The ambit of the Ministry's activities encompasses, for example:
- attendance upon the Emperor, including advice to him on his personal matters, supporting him in the maintenance of a proper dignity and helping him in the observance of proper forms of etiquette
- assisting in the inspection and countersigning of drafts of Imperial Rescripts
- making of representations to the Emperor
- support in the issuance of imperial orders in time of war
- monitoring the reception of addresses to the Emperor
- compilation of the history of the country
- maintenance of the records relating to the gazetteer
- maintenance of the records relating to the personal status of imperial princesses from the second to the fourth generation
- maintenance of the records relating to the maids of honour and other court ladies
- oversight of the submission to the Emperor of the census of the population in the various provinces
- oversight of the submission to the Emperor of the accounts of the taxes to be levied
- oversight of the submission to the Emperor of the lists of the priests and nuns in the provinces
- assistance relating to the Grand Empress Dowager, the Empress Dowager, and the Empress
- supervision of the Imperial archives
- administration of the annual expenditure of the court and to various articles to be provided for the use of the Imperial family
- supervision of the astronomical calculations and the arrangement of the calendar
- oversight of the pictorial artists at court
- regulation of medicaments to be supplied to the Emperor and the medical advice to be given him
- maintenance of order in the palace

==Hierarchy==
Amongst the significant Daijō-kan officials within this ministry structure were:
- Minister or chief administrator of the Ministry of the Center (中務卿, Nakatsukasa-kyō). After the 11th century, this position in the Imperial court was always an Imperial prince. This official oversees the inspection of the interior apartments of the palace; and he is granted the privilege of retaining his swords in the presence of the emperor.
- First assistant to the Minister (中務大輔, Nakatsukasa-taifu).
- Second assistant to the Minister (中務少輔, Nakatsukasa-shō).
- Third assistant to the Minister (中務大丞, Nakatsukasa dai-shō).
- Fourth assistant to the Minister' (中務少丞, Nakatsukasa shō-shō).
- Emperor's equerries (侍従, Jijū), 8 positions. There are 8 officials with this title, all equal in rank and in the confidence of the Emperor.
- Ministerial equerries (内舎人, Udoneri), 90 positions. There are 90 officials with this title; and when a sesshō becomes a kampaku, these men function under his orders. If the emperor is still a child, or if a woman occupies the throne, a sessho is chosen to represent the emperor; and the kampaku is considered first amongst all others in Japan.
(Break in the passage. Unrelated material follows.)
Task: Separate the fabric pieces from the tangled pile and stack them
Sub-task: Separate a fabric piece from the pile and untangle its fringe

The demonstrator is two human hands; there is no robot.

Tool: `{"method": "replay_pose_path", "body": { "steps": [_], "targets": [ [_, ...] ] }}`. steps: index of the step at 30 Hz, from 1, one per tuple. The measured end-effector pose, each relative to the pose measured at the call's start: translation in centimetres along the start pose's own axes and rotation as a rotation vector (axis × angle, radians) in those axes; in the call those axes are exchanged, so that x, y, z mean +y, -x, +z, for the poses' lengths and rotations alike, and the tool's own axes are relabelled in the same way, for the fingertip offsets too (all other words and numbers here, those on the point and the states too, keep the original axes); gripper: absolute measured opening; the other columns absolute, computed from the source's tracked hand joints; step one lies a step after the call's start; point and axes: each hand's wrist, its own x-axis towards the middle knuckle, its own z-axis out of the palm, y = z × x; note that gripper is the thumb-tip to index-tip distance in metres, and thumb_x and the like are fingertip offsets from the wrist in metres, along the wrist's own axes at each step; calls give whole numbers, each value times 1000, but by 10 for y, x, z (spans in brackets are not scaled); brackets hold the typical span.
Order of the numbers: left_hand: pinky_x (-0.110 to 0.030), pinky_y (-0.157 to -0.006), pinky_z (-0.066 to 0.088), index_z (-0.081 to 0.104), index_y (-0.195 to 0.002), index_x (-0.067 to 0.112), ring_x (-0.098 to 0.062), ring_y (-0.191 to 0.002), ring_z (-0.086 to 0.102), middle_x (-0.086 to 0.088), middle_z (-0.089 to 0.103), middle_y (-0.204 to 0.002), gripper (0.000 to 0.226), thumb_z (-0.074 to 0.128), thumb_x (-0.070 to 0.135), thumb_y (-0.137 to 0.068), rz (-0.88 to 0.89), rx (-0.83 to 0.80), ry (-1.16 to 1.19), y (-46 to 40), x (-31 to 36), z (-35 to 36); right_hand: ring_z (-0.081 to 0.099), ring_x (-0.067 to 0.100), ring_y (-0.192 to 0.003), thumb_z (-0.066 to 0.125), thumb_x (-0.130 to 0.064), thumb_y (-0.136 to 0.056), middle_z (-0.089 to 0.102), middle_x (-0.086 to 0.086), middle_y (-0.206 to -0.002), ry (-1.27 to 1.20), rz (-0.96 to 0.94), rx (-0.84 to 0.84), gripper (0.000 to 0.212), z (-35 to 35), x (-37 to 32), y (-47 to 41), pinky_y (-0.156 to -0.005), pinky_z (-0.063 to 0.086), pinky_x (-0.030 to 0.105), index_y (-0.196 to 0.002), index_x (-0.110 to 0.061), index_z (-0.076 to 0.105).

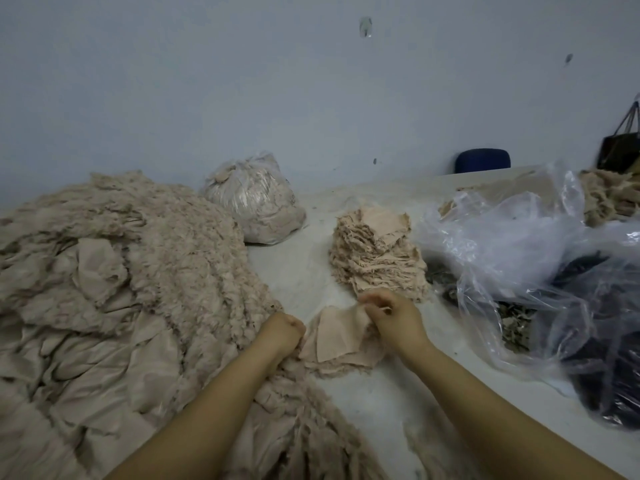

Then the Shōgun cannot undertake anything of importance without his approval. When the emperor governs directly on his own, the Udoneri may be by-passed.
- Chief draftsman and editor (大内記, Dai-naiki).
- Assistant draftsmen and editors (少内記, Shō-naiki). These officials must be very well versed in the affairs of China and Japan: and they edit or re-draft all of the emperor's edicts, rescripts, memorials and letters. For this kind of work, only men of the highest merit and distinction are chosen.
- Drafting clerks (監物, Kenmotsu).
- Chief surveyor of palace apartments (中宮大夫, Chūgū-daibu).
- Assistant surveyor of palace apartments (中宮権大夫, Chūgū-gon-no-daibu).
- Majordomo of the palace (内舎人頭, Udoneri-no-kami).
- Chief curator of the palace (内蔵頭, Kura-no-kami).
- Assistant curator of the palace (内蔵権頭, Kura-no-gon-no-kami).
- Chief court tailor (縫殿頭, Nui no kami).
- Chief court astrologer (陰陽頭, On'yō-no-kami) -- see Onmyōdō.
- Chief court calendar-maker (暦博士, Reki-hakase).
- Chief court astronomer (天文博士, 'Tenmon-hakase).
- Chief court time-keeper (漏刻博士, Rōkoku-hakase).
- Chief court architect (内匠頭, Takumi-no- kami).

In the Meiji period, a variant equerry was introduced as part of the Imperial retinue. As explained in an excerpt from the 113th Imperial decree of 1896 (Meiji 29) (明治29年勅令第113号):
"Aides-de-camp to the Emperor of Japan (侍従武官, jijū bukan) will perform attendant duties and will relay to him military matters and orders, be present at military reviews [in his name] and accompanying him to formal ceremonies and interviews."